Art Basel Online Viewing Room
Private view: June 17–19, live starting at 1 pm CET / 7 am EST
Public view: June 19–26, live starting at 1 pm CET / 7 am EST
Other than Portraits
A display of works that explores the definition of portraiture as a genre in the practice of selected artists from the gallery’s programme.

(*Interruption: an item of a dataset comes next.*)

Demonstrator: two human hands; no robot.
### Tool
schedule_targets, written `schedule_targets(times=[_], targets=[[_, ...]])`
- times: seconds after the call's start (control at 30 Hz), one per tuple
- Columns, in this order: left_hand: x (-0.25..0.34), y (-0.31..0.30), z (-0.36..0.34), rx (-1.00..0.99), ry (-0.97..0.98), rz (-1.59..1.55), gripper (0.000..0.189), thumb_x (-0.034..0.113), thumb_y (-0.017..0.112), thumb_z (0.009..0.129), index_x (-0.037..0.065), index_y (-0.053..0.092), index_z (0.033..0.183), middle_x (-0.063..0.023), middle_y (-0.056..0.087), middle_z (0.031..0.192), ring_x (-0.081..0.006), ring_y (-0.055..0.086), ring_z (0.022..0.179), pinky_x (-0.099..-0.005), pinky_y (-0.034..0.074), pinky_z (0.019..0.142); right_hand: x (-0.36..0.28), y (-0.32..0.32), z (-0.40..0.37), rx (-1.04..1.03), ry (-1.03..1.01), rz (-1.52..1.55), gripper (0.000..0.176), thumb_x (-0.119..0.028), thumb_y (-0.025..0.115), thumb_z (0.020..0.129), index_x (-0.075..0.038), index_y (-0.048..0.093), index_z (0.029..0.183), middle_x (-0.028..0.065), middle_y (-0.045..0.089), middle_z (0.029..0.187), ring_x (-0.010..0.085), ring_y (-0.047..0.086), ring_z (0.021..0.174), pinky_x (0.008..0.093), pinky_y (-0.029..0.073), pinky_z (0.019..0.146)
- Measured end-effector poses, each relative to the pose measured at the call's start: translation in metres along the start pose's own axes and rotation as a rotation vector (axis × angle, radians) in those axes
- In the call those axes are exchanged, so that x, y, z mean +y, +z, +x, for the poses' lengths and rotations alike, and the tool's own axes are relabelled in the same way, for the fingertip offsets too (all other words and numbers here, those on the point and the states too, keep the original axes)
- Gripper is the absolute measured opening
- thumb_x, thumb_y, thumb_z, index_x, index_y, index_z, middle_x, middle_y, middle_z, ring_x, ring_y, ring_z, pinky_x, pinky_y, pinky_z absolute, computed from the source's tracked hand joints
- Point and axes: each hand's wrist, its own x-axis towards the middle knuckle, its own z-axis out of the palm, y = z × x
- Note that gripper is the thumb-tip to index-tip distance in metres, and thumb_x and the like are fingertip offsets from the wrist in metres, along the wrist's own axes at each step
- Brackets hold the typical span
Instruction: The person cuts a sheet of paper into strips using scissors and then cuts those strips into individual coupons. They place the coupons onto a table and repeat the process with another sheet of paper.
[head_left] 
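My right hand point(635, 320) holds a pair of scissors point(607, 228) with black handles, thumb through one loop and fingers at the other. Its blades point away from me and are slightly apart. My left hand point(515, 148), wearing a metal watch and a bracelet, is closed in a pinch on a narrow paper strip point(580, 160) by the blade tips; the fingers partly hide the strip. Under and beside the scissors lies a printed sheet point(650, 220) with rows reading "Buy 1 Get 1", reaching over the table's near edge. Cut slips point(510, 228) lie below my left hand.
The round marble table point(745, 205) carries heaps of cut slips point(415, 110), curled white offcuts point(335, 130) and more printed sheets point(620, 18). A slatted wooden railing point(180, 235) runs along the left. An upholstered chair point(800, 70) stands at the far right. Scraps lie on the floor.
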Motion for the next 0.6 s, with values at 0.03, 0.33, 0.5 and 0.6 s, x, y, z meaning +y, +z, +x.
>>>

The question ‘what constitutes a portrait?’ is one that is constantly revised and re-evaluated by both artists and art historians. Does the subject have to be represented in a clear figurative manner? Can the work include other subjects as well? And who determines what falls within or outside this category? For this year’s presentation at Art Basel, Luxembourg & Dayan displays works by selected artists from the gallery programme, who undermine, expand, or question the very definition of portraiture. Derrick Adams, for example, proposes a portrait of the African-American astrophysicist, Neil deGrasse Tyson (2019), by hand-painting a series of emojis that express his appreciation of Tyson’s work but at the same time explore the reductive vocabulary of social media’s symbolic jargon and how it addresses questions of ethnic identity as well as the formulation of feedback or critique. Rob Pruitt’s Baby (2011), in turn, creates a large colour scheme that transitions from baby blue to baby pink while disrupted by four quick strokes that denote a happy baby’s face. Piotr Uklański, however, in his Ottomania series of 2019, turns his gaze towards a more distant past, addressing the Orientalist heritage of his native Poland by enrobing classic European figures in garments from a seemingly different geo-political order altogether. Other explorations of the portrait genre included in the presentation are Jerzy “Jurry” Zieliński’s Prawo Puszczy (Law of the Jungle) (1976); Marisa Merz, Untitled (undated); Enrico Baj, General Schwarz (1961); and Gino De Dominicis, Autoritratto (Self-portrait) (1996).